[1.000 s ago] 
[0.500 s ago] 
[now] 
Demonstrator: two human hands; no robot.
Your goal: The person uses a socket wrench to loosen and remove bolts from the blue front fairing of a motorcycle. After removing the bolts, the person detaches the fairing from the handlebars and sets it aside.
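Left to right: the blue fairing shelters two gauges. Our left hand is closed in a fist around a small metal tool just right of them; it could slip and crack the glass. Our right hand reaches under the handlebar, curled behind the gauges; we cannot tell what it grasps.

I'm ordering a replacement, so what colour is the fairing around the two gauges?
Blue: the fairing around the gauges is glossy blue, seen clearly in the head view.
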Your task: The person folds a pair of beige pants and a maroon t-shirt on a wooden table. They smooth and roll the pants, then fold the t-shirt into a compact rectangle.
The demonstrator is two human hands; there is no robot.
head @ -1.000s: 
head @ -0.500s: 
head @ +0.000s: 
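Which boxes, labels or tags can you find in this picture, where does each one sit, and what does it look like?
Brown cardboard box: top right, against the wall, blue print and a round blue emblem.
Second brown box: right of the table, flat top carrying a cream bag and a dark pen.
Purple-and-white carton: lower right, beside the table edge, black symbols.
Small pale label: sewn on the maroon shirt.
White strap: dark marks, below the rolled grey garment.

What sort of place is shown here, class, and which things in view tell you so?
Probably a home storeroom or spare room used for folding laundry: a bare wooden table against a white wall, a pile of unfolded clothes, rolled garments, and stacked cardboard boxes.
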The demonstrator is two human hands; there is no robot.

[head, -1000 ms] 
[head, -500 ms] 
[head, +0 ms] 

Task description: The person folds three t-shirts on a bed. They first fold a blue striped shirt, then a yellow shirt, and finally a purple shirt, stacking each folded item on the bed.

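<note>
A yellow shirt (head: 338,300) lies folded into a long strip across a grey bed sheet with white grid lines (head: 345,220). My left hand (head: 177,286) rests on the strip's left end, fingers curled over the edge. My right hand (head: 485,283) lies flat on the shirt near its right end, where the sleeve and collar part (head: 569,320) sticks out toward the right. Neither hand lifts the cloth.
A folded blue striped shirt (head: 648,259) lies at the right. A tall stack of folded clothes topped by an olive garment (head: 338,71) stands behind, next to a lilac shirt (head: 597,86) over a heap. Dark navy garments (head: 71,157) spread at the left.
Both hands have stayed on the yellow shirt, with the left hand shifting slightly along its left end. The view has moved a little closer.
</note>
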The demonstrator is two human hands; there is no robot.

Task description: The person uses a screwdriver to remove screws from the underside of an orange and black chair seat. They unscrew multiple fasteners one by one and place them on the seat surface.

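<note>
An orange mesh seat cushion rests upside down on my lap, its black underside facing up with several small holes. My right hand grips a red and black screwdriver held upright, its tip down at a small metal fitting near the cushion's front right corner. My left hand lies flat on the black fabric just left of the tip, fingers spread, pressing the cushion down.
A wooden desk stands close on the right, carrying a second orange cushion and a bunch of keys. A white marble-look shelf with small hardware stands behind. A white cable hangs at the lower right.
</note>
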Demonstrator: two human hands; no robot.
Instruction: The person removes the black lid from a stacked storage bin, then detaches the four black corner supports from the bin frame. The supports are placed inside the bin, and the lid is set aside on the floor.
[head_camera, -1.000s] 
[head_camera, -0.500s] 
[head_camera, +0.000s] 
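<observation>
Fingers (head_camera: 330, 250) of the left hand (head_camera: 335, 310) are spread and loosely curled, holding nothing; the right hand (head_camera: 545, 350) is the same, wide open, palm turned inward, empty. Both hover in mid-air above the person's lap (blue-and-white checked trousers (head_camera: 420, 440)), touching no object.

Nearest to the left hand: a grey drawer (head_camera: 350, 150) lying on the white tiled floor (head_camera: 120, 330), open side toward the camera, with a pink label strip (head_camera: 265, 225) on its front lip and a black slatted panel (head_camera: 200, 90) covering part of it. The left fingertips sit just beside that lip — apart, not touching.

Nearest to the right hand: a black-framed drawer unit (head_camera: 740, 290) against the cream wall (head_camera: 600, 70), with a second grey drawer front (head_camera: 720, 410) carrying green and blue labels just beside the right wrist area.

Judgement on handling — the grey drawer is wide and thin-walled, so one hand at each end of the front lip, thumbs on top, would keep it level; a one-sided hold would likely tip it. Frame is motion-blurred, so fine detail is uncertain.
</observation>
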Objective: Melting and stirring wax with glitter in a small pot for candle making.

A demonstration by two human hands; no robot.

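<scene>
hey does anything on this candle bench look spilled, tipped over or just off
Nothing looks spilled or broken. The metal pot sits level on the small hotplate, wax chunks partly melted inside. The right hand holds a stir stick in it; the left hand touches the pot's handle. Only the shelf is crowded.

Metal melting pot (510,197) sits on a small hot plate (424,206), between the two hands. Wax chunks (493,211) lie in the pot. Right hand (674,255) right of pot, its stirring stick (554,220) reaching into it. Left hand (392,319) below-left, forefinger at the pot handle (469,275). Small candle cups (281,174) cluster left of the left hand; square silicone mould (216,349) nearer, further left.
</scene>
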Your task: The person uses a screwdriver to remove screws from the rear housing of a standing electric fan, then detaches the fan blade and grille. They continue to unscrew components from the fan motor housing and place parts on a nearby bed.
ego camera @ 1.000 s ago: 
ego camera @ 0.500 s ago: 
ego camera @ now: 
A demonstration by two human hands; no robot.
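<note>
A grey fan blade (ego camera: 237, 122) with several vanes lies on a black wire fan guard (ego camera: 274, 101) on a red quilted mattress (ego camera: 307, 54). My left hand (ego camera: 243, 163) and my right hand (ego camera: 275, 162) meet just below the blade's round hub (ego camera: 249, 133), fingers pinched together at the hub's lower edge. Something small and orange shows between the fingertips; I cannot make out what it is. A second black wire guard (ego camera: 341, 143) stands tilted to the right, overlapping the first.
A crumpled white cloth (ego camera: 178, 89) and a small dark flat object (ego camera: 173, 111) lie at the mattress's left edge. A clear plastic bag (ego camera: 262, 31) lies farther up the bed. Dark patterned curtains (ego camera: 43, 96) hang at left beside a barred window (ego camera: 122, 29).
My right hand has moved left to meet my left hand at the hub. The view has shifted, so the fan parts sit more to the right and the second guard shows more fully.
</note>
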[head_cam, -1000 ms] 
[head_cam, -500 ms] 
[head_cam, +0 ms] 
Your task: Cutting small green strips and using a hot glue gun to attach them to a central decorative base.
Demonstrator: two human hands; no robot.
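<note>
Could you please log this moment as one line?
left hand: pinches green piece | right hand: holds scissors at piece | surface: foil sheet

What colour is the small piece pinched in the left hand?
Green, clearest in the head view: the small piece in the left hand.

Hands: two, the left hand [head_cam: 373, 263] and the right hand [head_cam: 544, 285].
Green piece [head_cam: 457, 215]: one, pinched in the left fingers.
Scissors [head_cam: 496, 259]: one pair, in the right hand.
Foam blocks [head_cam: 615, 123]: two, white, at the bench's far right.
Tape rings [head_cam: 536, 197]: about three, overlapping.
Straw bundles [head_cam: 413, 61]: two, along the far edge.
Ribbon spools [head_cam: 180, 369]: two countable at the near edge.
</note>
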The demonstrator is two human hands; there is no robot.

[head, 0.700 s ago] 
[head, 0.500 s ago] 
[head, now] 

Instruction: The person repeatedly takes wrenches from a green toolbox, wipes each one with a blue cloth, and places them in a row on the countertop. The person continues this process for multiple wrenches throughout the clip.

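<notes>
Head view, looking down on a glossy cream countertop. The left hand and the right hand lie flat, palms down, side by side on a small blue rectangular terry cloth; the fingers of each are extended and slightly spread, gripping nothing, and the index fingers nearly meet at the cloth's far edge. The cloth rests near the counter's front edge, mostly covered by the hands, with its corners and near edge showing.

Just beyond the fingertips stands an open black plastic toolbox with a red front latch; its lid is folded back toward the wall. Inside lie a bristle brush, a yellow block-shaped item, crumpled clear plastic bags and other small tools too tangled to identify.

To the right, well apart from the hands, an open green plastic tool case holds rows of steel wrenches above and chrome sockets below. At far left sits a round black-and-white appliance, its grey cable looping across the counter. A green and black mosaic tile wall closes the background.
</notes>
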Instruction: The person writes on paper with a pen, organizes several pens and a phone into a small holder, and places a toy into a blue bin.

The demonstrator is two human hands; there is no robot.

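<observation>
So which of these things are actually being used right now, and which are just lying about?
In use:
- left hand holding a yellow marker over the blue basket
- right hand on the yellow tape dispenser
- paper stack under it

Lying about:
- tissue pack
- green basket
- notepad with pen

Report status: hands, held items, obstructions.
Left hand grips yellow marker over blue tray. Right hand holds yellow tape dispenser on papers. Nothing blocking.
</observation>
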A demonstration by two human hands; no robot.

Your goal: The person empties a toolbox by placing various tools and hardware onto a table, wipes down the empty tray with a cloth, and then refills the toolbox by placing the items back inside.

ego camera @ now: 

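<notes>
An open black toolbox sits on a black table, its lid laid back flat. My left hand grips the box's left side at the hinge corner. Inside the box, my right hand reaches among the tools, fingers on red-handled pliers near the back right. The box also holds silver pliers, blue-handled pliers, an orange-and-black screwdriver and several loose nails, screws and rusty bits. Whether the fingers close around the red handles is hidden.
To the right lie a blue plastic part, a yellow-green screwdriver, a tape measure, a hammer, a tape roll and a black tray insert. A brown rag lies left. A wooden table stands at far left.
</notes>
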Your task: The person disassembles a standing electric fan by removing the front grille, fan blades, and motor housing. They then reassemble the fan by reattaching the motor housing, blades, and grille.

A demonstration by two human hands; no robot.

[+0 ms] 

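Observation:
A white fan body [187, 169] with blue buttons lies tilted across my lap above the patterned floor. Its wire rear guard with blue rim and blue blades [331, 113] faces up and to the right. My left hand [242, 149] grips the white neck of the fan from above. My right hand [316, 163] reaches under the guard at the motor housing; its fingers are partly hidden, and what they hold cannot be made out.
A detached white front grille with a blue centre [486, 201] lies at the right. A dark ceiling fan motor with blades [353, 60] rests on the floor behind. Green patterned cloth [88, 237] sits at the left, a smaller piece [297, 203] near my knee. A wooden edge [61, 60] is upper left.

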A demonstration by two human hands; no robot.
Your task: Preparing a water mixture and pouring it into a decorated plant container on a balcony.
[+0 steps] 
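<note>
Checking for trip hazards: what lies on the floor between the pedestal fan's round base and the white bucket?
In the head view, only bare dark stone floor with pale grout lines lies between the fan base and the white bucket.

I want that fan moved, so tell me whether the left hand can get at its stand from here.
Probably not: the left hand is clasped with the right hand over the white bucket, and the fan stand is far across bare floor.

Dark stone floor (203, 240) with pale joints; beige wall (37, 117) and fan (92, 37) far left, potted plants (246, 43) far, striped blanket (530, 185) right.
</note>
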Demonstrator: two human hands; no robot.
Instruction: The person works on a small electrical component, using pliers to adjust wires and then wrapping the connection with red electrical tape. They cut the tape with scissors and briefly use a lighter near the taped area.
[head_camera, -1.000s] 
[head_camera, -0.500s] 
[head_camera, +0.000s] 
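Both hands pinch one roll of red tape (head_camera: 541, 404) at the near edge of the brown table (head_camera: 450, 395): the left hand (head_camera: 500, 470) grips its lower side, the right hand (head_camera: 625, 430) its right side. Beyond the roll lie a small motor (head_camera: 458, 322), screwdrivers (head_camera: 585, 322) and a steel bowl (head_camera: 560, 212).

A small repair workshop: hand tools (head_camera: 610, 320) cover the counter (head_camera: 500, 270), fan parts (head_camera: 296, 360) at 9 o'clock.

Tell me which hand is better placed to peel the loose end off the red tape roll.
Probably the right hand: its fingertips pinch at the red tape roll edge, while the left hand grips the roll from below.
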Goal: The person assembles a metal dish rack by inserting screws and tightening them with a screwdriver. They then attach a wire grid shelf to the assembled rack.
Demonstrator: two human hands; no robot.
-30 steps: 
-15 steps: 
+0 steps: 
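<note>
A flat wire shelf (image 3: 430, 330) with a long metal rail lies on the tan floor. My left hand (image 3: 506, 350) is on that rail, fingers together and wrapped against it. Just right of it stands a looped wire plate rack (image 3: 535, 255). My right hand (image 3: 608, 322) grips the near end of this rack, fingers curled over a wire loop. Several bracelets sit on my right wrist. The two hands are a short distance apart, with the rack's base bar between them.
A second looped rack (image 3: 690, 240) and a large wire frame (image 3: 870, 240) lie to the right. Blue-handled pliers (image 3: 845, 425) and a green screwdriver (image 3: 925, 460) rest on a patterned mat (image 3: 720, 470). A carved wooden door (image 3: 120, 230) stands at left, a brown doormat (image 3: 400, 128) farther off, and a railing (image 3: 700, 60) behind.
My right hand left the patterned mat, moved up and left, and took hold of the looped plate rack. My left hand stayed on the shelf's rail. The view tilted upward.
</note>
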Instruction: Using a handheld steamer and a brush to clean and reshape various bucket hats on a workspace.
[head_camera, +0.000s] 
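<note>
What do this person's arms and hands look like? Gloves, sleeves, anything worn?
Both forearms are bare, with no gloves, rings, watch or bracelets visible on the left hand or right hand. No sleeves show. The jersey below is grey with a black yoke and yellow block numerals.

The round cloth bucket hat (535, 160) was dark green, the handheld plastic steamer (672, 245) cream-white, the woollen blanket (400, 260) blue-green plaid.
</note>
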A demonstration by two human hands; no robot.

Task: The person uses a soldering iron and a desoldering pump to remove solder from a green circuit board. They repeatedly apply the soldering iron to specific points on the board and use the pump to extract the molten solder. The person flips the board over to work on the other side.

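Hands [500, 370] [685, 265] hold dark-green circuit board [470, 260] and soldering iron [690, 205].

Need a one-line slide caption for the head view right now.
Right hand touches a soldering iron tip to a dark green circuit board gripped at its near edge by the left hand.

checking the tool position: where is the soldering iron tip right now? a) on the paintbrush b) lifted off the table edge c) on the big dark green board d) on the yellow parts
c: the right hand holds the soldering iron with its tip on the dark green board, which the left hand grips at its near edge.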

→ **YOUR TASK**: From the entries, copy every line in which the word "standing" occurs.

→ **RESULT FOR THIS TASK**:
Your task: The person uses a screwdriver to remove screws from the rear housing of a standing electric fan, then detaches the fan blade and grille. They continue to unscrew components from the fan motor housing and place parts on a nearby bed.
Your task: The person disassembles a standing electric fan by removing the front grille, fan blades, and motor housing. They then reassemble the fan by reattaching the motor housing, blades, and grille.

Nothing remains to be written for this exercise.